» YOUR INSTRUCTIONS: Print the listing below exactly, images excluded.

DATASET EXCERPT START

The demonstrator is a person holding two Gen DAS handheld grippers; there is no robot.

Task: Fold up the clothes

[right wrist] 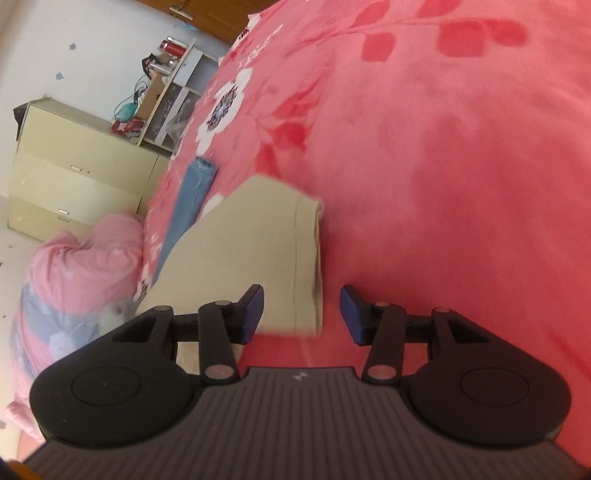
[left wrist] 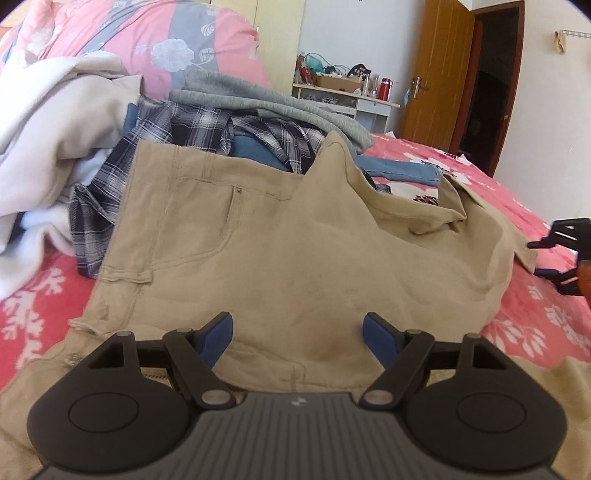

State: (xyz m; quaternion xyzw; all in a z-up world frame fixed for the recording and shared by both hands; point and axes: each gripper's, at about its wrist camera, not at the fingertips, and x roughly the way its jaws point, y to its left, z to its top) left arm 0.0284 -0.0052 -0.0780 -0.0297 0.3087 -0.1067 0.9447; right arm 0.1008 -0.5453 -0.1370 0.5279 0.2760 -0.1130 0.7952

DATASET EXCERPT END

» YOUR RESPONSE:
The demonstrator is a person holding two Gen DAS handheld grippers; there is no robot.

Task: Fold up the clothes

[right wrist] 
[left wrist] 

State: (xyz m; quaternion xyzw; all in a z-up world frame fixed for the recording and shared by both hands; point and axes: each gripper's, at about its wrist camera, not at the fingertips, and x roughly the way its jaws point, y to its left, z to its top) left arm 0.0284 -0.0052 -0.0780 -0.0297 0.3087 -0.1067 0.9447; right arm 0.1008 -0.5453 -0.1370 0.5279 0.2760 -0.1130 0.7952

There is no more to this exercise.